Rating is derived from the repo's GitHub stars and shown for reference.

filesystem_accessautomation_control

name: microservices-decomposition
description: "Design a microservices decomposition for a monolith or new system, defining service boundaries, ownership, communication patterns, and migration plan. Use when asked to decompose a monolith, define service boundaries, design a microservices architecture, or plan a strangler-fig migration. Produces a bounded context map, service inventory table, communication pattern decisions, data ownership matrix, migration roadmap, and risk register."

Microservices Decomposition

Produce a complete microservices decomposition design for a system — whether decomposing an existing monolith or designing service boundaries for a new system. Ground the decomposition in Domain-Driven Design (DDD) concepts: identify bounded contexts first, then derive service boundaries from them. Include communication pattern decisions (sync vs. async, event vs. RPC), data ownership rules, and a pragmatic migration plan if decomposing a monolith. Conway's Law is real — include an organizational alignment section. The deliverable should be specific enough that a team can begin implementation, not an abstract architectural diagram.

Required Inputs

Ask for these if not already provided:

System or domain description — what the system does, its core domain, and the key business processes it supports
Current architecture — monolith (describe the tech stack and rough module structure), partial services (list existing services), or greenfield
Team structure — number of teams, team names if known, and approximate team sizes; this drives service ownership
Performance and scalability requirements — any specific SLAs, load characteristics, or scaling constraints per domain area
Migration constraints — what cannot be rewritten all at once, hard deadlines, zero-downtime requirements, budget constraints
Integration points — external systems, third-party APIs, or legacy systems that cannot be changed

If decomposing a monolith, also ask for: approximate codebase size, what is most painful to change today, and where the team experiences the most coupling-related friction.

Output Format

Microservices Decomposition: [System Name]

Author: [Name / Team]
Date: [Date]
Architecture type: [Monolith decomposition / New system design]
Current state: [One sentence describing what exists today]
Target state: [One sentence describing the desired end state]

1. Domain Analysis

Core Domain

[One paragraph: what is the core domain of this system? What does the business fundamentally do? What gives it competitive differentiation? The core domain gets the most investment and the cleanest service boundaries.]

Domain Map

List every significant subdomain before assigning service boundaries. Classify each subdomain:

Subdomain	Type	Description	Current Location in Monolith
[Subdomain, e.g., Order Management]	Core	[What it does and why it matters]	[Module/package name or "new"]
[Subdomain, e.g., Inventory]	Core	[Description]	[Location]
[Subdomain, e.g., Notifications]	Supporting	[Description]	[Location]
[Subdomain, e.g., Billing]	Supporting	[Description]	[Location]
[Subdomain, e.g., Reporting]	Generic	[Description — candidates for off-the-shelf solutions]	[Location]
[Subdomain, e.g., User Auth]	Generic	[Description]	[Location]
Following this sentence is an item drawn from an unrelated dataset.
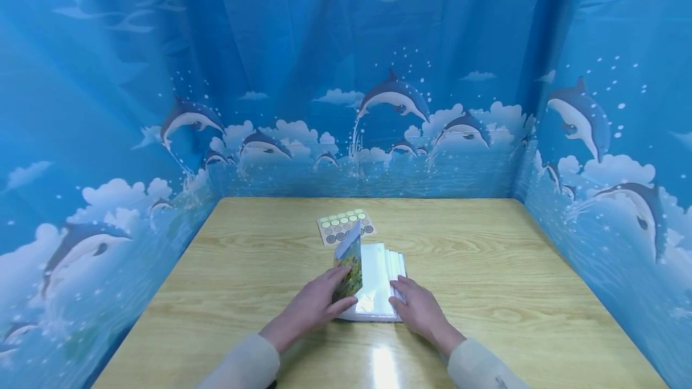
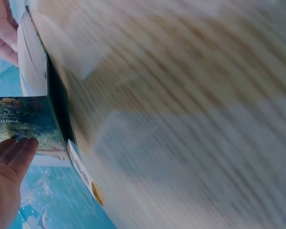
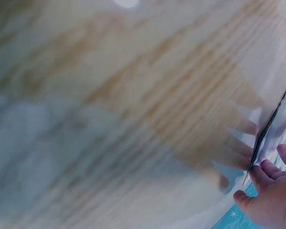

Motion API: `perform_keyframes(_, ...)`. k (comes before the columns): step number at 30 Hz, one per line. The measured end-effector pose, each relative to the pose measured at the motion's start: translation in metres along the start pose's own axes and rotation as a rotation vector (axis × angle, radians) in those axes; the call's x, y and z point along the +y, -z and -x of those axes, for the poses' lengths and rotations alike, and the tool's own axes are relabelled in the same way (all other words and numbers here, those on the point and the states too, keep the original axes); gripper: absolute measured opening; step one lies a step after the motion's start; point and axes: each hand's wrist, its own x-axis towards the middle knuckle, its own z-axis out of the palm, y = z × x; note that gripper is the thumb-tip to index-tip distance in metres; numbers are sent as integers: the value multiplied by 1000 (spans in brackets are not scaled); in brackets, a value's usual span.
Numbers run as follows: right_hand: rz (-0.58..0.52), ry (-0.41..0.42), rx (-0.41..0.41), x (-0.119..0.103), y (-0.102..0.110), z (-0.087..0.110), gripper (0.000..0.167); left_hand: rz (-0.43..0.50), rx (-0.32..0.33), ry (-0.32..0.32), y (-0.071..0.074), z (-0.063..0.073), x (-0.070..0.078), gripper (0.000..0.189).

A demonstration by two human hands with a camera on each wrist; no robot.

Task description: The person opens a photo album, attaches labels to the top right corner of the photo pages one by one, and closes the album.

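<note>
A photo album (image 1: 373, 284) lies on the table with its front cover raised, showing white pages with stepped right edges. The cover (image 2: 26, 119) carries a flowery green print and lettering, partly legible as "PHOTO". My left hand (image 1: 324, 296) touches the cover's printed face with extended fingers, its thumb near the lower edge. On the other side, my right hand (image 1: 418, 308) rests fingertips and thumb against the pages' right edge. In the right wrist view, the right hand's fingers (image 3: 267, 174) touch the album's side and look slightly bent.
Behind the album lies a sheet of round stickers (image 1: 335, 230) in pale green and grey rows, partly hidden by the raised cover. Wood-grain table (image 1: 486, 257) surrounds the album. A blue dolphin-print curtain (image 1: 303, 77) hangs along the table's back and sides.
</note>
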Motion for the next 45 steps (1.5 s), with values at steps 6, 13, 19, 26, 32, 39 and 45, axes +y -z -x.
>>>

Subdomain types: Core = competitive differentiation, build with care; Supporting = necessary but not differentiating, build pragmatically; Generic = commodity, buy or use open source.

2. Bounded Context Map (ASCII)

┌─────────────────────────────────────────────────────────────────┐
│                        [System Name]                            │
│                                                                 │
│  ┌──────────────────┐    ┌──────────────────┐                  │
│  │  [Context A]     │    │  [Context B]      │                  │
│  │                  │─ ─►│                  │                  │
│  │  [key concepts]  │    │  [key concepts]  │                  │
│  └──────────────────┘    └──────────────────┘                  │
│           │                       │                             │
│           │ event                 │ sync                        │
│           ▼                       ▼                             │
│  ┌──────────────────┐    ┌──────────────────┐                  │
│  │  [Context C]     │    │  [Context D]      │                  │
│  │                  │    │                  │                  │
│  │  [key concepts]  │    │  [key concepts]  │                  │
│  └──────────────────┘    └──────────────────┘                  │
│                                   │                             │
│                          ┌────────┘                             │
│                          ▼                                      │
│                 ┌──────────────────┐                            │
│                 │  [Context E]     │                            │
│                 │  [key concepts]  │                            │
│                 └──────────────────┘                            │
│                                                                 │
│  External: [Third-party system] ──► [Context that owns it]      │
└─────────────────────────────────────────────────────────────────┘

Legend:  ──► sync call   - -► async event   ═══ shared kernel

Render this map using the actual bounded contexts derived from the domain analysis. Place contexts that communicate frequently closer together. Label relationship types on arrows.

Context Relationships

Upstream Context	Downstream Context	Relationship Type	Integration Pattern
[Context A]	[Context B]	Customer-Supplier	REST API call
[Context B]	[Context C]	Published Language	Domain events via message bus
[Context X]	[Context Y]	Conformist	[Downstream conforms to upstream's model]
[Context X]	[Context Y]	Anti-Corruption Layer	[ACL translates upstream model to local model]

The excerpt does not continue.